Please transcribe the listing below in full and word for word, without its pictures.
'''
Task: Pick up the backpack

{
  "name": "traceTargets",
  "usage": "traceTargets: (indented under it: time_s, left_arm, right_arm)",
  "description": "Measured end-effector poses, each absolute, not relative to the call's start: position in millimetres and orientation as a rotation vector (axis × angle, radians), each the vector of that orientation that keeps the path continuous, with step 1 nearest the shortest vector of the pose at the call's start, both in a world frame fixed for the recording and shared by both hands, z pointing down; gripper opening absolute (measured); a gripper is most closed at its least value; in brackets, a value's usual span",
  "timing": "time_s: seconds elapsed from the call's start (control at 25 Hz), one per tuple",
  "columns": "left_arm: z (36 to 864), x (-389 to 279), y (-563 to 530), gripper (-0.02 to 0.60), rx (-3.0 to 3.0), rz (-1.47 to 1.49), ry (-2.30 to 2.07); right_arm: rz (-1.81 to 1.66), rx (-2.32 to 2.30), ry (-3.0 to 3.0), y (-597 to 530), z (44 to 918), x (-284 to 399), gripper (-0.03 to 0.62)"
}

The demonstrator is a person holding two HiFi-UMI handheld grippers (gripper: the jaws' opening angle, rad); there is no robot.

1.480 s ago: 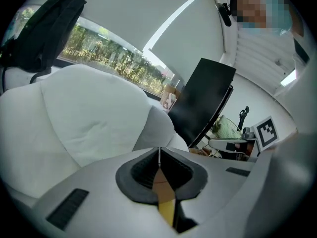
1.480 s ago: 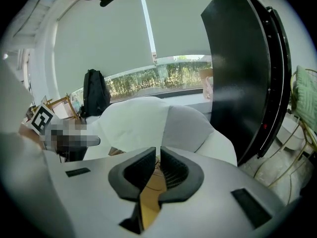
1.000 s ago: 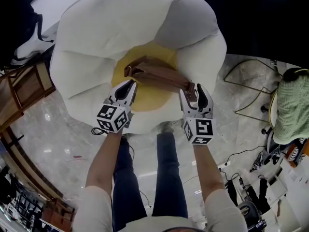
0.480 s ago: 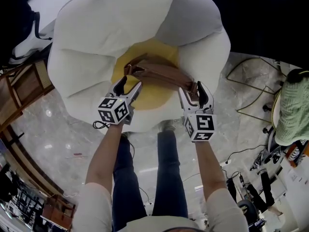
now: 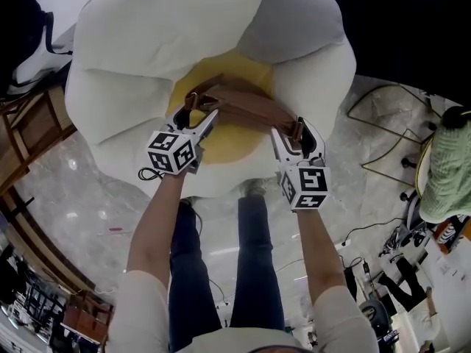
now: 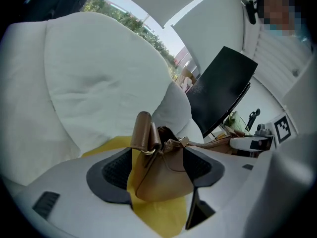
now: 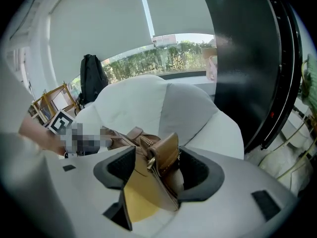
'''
→ EXERCISE RESPONSE:
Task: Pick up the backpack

{
  "name": "traceTargets",
  "usage": "traceTargets: (indented under it: time_s, left_arm, right_arm)",
  "description": "Measured end-effector poses, each absolute, not relative to the call's start: position in millimetres and orientation as a rotation vector (axis × angle, radians), each the vector of that orientation that keeps the path continuous, with step 1 nearest the shortest vector of the pose at the call's start, both in a world frame fixed for the recording and shared by both hands, z pointing down; gripper opening absolute (measured); a gripper is most closed at its least value; in brackets, a value's usual span",
  "timing": "time_s: seconds elapsed from the call's start (control at 25 Hz), one per tuple",
  "columns": "left_arm: z (36 to 864), x (-389 to 279), y (-563 to 530), gripper (-0.02 to 0.60), rx (-3.0 to 3.0), rz (-1.47 to 1.49), ry (-2.30 to 2.07); right_arm: rz (-1.81 to 1.66), rx (-2.32 to 2.30), ry (-3.0 to 3.0), y (-597 to 530), z (44 to 918), x (-284 to 399), gripper (-0.03 to 0.62)"
}

The demonstrator is a person holding two HiFi-UMI handheld grippers (gripper: the jaws' opening angle, rad); there is no robot.

1.480 s ago: 
1.480 s ago: 
1.000 s ago: 
0.480 s ago: 
now: 
now: 
now: 

No part of the exercise is left unanswered.